**PROBLEM DETAILS:** Return all lines below containing the word "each".

**DATA EXTRACT:**
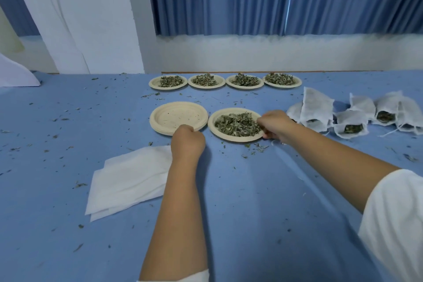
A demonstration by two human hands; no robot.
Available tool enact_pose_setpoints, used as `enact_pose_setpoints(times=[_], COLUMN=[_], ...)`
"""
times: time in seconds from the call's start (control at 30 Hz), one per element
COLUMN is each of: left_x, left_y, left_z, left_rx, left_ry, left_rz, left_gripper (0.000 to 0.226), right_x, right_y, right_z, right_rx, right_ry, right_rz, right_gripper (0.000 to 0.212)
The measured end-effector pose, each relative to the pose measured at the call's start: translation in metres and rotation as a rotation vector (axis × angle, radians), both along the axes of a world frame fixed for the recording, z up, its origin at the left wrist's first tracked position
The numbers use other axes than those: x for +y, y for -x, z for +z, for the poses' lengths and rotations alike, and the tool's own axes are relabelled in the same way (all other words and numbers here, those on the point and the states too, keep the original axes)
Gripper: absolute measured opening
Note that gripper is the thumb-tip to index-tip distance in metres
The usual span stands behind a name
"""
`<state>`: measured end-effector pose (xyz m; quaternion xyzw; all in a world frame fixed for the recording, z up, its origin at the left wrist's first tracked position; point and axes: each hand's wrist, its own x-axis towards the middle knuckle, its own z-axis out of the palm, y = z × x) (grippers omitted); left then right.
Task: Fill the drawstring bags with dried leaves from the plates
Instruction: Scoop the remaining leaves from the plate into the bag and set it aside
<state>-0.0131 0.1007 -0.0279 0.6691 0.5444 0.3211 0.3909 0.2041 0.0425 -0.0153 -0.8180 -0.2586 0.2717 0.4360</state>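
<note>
Gripping leaf plate [211, 128] rim — right hand [275, 125]

**Hidden Fingers, Cropped Bags**

The left hand [188, 142] hides its fingers at the empty plate stack's [176, 114] 6 o'clock rim; any grip is unclear. The right hand [275, 126] covers the leaf plate's [235, 139] 3 o'clock rim. Filled bags [350, 121] run off-frame at 3 o'clock.
</note>
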Motion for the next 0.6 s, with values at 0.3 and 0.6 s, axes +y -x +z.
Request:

**RESPONSE:**
COLUMN is each of: left_x, left_y, left_z, left_rx, left_ry, left_rz, left_gripper (0.000 to 0.226), right_x, right_y, right_z, right_rx, right_ry, right_rz, right_gripper (0.000 to 0.212)
The measured end-effector pose, each relative to the pose measured at the call's start: translation in metres and rotation as a rotation vector (axis × angle, radians), both along the axes of a world frame fixed for the recording, z up, its origin at the left wrist's first tracked position
`<state>`: measured end-effector pose (xyz m; quaternion xyzw; all in a world frame fixed for the recording, z up, its origin at the left wrist's first tracked position; point and axes: each hand's wrist, its own x-axis towards the middle knuckle, its own z-axis out of the palm, y = z × x) (grippers omitted); left then right.

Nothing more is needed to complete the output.